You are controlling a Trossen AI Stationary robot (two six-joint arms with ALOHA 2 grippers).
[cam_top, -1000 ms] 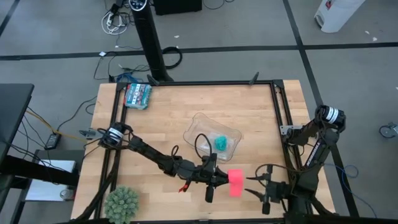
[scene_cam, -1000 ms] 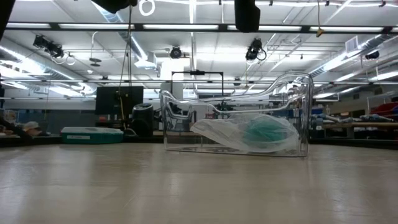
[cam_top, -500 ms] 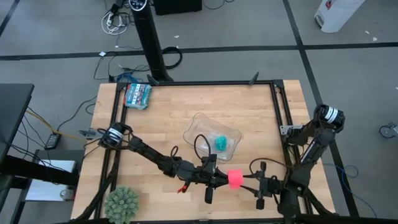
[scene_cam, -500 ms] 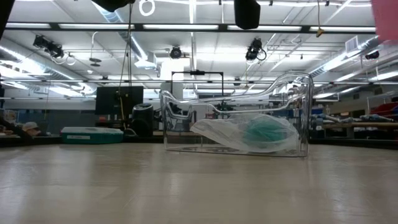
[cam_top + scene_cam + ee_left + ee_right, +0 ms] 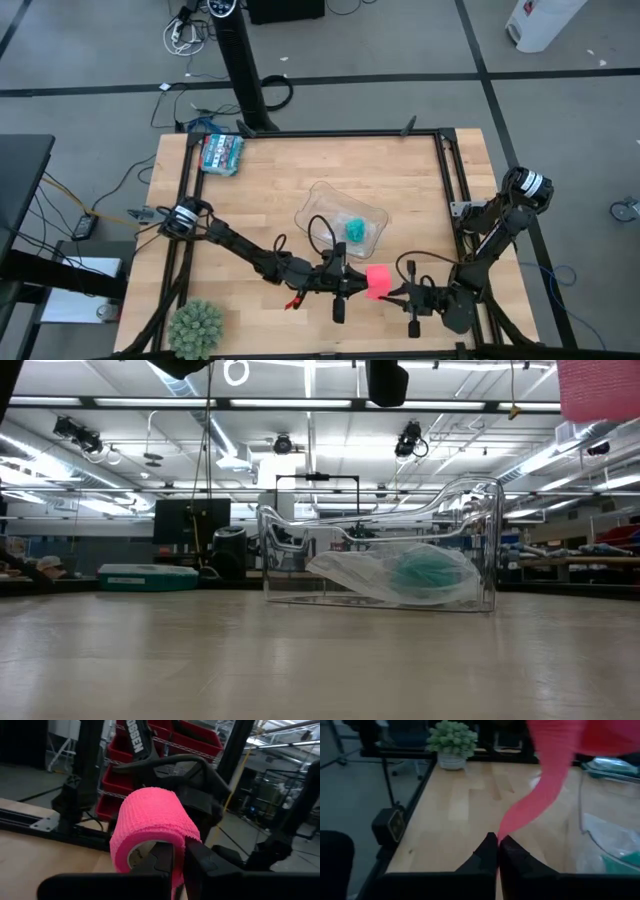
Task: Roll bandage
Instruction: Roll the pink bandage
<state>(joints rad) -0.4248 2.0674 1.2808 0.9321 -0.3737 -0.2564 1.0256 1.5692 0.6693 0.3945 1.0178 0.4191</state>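
I am rolling the pink bandage [image 5: 378,281] up above the table's near edge, my left claw [image 5: 343,283] squeezing the roll, my right claw [image 5: 401,295] pinching its loose tail, so next I must turn it gently.

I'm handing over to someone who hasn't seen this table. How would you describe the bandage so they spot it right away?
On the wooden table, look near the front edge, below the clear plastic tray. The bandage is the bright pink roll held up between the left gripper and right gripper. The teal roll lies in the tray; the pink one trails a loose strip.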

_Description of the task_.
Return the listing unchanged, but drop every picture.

_Answer for the task_.
You are controlling a Trossen AI Stationary robot (two six-joint arms with ALOHA 2 grippers).
[cam_top, -1000 ms] 
[scene_cam, -1000 ms] 
[cam_top, -500 ms] 
[scene_cam, -500 ms] 
[cam_top + scene_cam + ee_left + ee_right, +0 ms] 
Task: Roll bandage
Instruction: Roll the pink bandage
<state>(joints rad) -0.4248 2.0674 1.2808 0.9321 -0.3737 -0.2564 1.0256 1.5692 0.6693 0.3945 1.0178 0.4191</state>
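I am rolling the pink bandage [image 5: 378,281] up above the table's near edge, my left claw [image 5: 343,283] squeezing the roll, my right claw [image 5: 401,295] pinching its loose tail, so next I must turn it gently.

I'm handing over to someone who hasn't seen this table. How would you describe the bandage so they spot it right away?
On the wooden table, look near the front edge, below the clear plastic tray. The bandage is the bright pink roll held up between the left gripper and right gripper. The teal roll lies in the tray; the pink one trails a loose strip.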

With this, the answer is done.